HOW TO COMPLETE THIS TASK:
Could you count the lines below that include the word "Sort" and give only the number?

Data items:
^^^^

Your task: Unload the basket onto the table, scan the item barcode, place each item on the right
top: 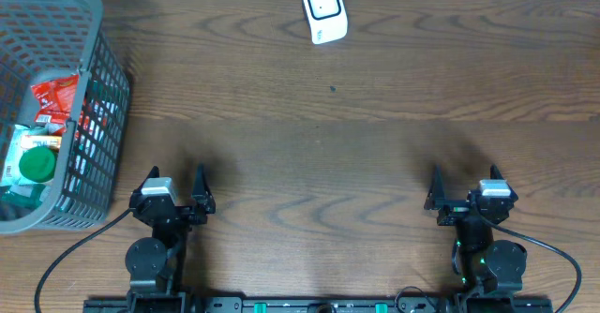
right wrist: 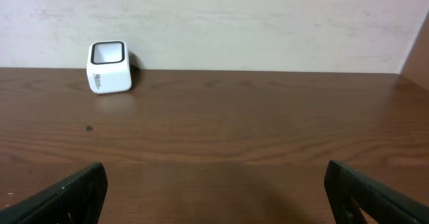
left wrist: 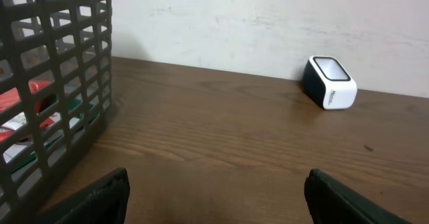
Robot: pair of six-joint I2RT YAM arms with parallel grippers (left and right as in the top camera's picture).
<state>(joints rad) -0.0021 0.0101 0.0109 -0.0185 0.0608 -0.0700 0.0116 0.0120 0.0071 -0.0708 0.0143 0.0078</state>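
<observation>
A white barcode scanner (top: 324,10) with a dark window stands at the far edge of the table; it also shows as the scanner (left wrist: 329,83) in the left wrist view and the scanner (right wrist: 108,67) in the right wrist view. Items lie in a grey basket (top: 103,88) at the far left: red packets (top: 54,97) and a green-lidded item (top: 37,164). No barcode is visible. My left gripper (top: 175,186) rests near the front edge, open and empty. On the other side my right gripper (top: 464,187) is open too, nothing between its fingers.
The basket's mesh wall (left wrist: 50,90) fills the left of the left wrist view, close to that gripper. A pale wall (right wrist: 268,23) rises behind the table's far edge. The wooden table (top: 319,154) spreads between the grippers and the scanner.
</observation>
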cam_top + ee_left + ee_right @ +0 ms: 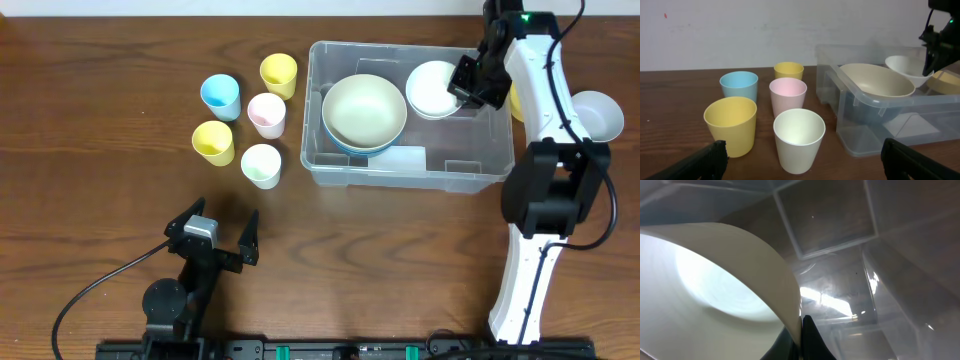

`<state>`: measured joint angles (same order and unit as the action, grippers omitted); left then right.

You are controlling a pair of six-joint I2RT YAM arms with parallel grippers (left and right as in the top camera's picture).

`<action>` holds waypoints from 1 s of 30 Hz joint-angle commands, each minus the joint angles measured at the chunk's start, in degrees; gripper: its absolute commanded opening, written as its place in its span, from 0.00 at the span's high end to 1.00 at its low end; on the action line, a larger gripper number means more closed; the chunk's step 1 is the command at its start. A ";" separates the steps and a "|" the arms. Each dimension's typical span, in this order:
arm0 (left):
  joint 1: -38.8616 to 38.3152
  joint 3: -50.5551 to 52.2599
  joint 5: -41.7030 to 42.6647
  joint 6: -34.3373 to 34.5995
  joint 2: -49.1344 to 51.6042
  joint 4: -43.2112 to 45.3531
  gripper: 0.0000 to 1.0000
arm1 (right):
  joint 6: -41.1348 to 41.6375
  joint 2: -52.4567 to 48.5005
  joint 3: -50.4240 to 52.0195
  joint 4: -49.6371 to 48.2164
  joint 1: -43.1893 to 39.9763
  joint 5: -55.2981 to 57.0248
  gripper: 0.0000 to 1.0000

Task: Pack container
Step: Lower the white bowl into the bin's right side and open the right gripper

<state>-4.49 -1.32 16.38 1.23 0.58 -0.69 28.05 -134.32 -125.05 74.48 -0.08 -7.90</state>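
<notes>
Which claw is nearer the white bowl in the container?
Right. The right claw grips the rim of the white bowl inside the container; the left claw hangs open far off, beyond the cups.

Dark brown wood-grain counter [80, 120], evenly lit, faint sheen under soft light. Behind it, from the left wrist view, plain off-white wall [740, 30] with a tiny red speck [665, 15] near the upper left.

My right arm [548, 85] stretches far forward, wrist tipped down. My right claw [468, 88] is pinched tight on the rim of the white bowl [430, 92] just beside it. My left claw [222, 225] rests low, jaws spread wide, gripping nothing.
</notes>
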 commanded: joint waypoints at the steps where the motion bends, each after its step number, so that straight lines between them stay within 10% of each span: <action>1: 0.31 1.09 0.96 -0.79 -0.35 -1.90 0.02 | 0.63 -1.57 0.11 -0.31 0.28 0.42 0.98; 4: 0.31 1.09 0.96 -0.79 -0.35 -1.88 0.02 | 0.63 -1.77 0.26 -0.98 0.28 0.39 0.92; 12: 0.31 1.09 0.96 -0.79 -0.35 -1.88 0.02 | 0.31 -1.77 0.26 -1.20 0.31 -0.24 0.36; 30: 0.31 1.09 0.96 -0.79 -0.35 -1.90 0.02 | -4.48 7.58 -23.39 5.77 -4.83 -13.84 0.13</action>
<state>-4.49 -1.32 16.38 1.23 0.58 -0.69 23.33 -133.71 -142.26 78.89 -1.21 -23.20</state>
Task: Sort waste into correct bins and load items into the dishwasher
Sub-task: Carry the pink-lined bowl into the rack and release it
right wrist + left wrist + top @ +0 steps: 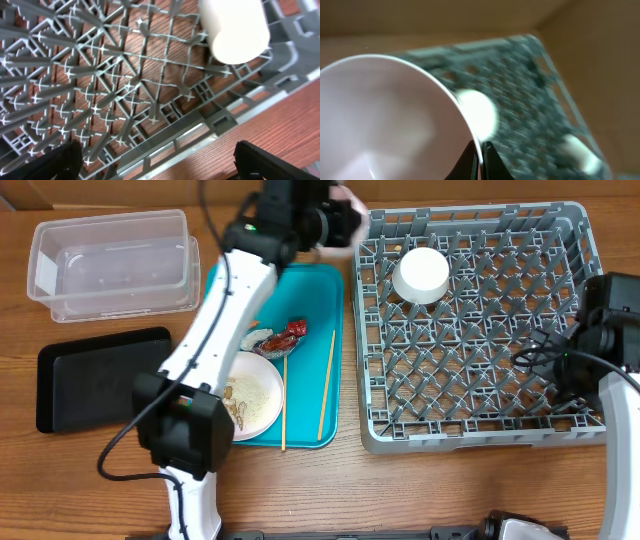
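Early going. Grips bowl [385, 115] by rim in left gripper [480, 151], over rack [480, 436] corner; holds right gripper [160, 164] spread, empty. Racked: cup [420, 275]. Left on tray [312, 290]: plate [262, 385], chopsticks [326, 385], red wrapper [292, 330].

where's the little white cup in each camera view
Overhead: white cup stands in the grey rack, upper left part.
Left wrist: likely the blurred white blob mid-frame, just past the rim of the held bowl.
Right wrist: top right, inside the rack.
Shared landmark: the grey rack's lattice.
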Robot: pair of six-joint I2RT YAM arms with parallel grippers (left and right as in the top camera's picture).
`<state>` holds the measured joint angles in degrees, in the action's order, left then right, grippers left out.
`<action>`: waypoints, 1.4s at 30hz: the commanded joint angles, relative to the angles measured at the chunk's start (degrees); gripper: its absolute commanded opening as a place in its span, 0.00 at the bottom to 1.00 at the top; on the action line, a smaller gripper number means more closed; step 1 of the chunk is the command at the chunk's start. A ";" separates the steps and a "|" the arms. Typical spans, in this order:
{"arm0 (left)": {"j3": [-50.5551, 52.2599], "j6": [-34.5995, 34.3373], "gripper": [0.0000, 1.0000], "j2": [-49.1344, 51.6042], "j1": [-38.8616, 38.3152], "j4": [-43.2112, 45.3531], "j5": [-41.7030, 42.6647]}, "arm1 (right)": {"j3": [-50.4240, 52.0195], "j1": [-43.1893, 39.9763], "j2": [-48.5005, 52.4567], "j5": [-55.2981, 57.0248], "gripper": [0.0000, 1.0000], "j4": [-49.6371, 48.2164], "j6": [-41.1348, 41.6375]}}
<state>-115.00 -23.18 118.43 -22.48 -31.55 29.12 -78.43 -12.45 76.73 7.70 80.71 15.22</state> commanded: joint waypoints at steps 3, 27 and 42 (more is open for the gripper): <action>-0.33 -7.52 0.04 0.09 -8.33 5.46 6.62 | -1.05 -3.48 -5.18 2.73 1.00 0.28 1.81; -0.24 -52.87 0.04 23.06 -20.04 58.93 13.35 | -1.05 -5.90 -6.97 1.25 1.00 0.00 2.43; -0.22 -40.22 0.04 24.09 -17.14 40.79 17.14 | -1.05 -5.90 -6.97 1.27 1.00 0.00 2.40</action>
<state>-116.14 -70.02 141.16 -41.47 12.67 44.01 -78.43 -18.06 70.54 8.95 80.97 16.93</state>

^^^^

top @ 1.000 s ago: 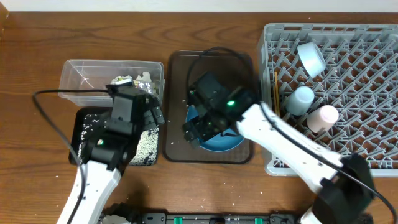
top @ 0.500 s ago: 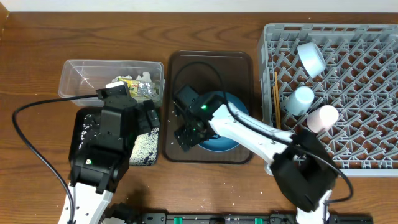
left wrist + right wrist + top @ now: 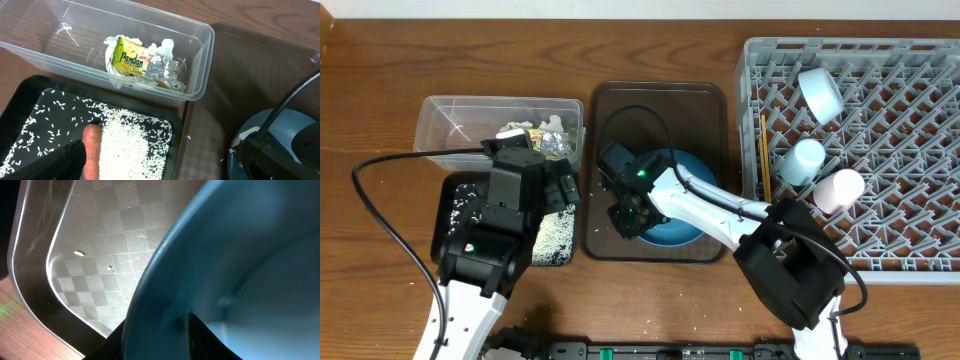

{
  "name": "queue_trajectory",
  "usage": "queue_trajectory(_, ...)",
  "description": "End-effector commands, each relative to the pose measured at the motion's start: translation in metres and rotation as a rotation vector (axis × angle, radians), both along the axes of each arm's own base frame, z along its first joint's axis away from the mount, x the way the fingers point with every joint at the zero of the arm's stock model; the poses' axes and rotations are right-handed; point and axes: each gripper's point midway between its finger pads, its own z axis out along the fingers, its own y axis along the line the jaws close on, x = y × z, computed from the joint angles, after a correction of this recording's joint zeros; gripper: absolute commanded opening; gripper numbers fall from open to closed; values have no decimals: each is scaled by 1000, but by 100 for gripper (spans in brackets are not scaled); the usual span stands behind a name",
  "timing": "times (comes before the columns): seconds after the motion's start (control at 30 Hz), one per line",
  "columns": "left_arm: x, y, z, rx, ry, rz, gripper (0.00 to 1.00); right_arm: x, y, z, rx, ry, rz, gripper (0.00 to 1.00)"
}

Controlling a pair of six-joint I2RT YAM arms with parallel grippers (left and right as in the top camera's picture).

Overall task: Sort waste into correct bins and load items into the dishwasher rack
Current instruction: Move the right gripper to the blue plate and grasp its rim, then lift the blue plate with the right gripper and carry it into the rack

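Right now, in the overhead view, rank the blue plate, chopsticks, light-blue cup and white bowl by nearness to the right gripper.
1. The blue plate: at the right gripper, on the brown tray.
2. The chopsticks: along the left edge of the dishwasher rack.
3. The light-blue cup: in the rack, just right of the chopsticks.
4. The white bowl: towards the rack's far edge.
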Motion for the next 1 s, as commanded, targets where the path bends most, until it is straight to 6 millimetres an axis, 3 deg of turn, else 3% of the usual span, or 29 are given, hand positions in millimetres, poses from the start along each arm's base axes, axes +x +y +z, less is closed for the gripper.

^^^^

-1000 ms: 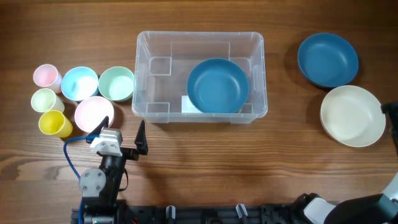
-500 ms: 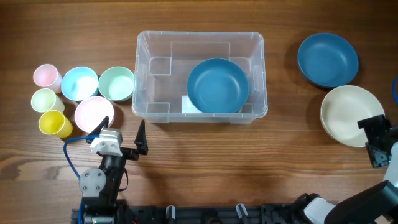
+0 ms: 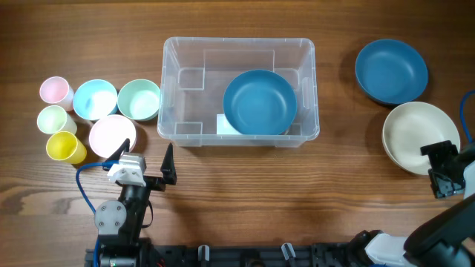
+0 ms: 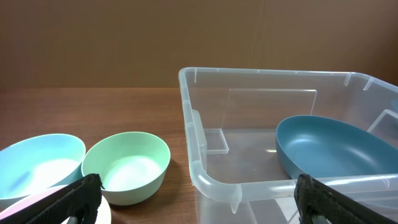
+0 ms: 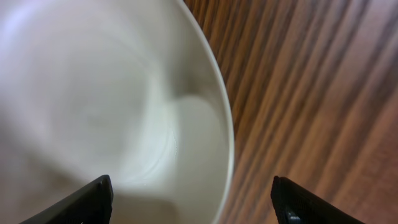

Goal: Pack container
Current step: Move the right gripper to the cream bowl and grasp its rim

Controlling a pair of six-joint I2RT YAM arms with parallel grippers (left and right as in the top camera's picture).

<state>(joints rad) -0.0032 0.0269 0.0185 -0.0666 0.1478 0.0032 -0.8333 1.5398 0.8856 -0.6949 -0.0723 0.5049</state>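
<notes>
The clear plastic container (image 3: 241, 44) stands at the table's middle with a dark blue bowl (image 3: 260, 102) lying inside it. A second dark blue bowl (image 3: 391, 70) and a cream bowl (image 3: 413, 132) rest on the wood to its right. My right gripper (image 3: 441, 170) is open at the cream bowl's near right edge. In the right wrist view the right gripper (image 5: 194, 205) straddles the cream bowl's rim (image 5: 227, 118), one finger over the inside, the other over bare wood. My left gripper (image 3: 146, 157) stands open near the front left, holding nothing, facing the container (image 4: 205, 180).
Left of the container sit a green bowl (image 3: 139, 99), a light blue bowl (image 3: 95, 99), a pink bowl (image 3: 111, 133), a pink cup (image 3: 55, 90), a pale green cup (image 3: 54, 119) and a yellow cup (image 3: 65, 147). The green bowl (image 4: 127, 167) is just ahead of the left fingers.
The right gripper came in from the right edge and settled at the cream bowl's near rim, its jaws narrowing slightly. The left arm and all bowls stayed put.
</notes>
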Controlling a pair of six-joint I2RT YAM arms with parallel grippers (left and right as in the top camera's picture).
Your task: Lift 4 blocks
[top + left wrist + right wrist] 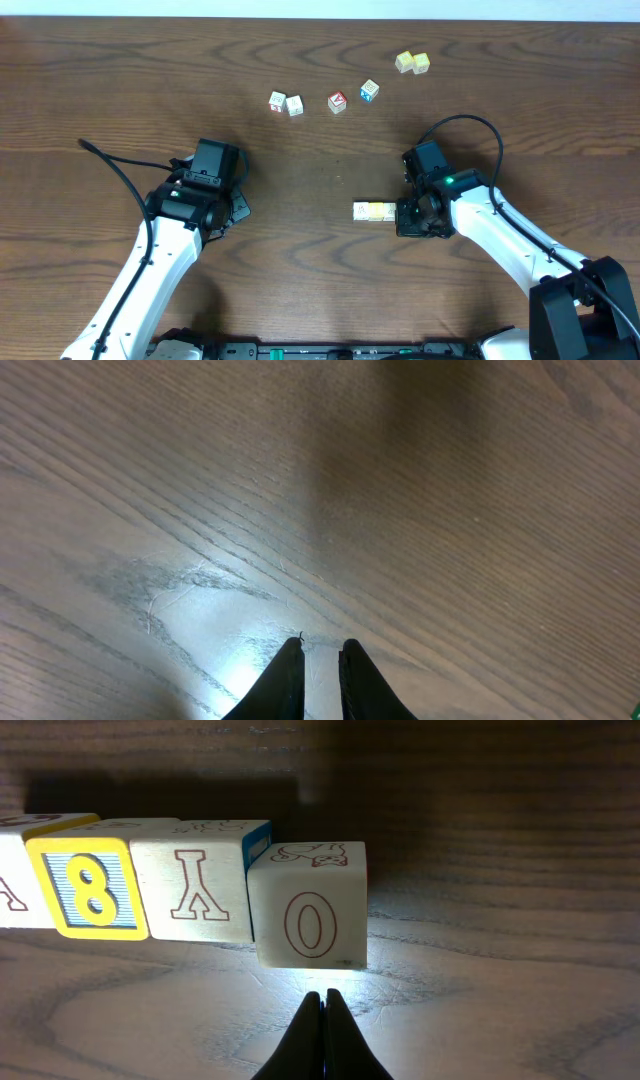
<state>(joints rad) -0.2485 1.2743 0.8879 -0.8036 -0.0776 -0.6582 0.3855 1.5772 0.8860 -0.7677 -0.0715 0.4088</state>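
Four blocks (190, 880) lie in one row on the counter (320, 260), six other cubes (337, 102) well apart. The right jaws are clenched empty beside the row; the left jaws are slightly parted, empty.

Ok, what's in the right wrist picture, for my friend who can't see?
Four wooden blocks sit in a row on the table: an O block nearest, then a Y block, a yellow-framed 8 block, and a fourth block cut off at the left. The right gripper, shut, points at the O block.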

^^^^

SOLUTION TO THE EXERCISE:
2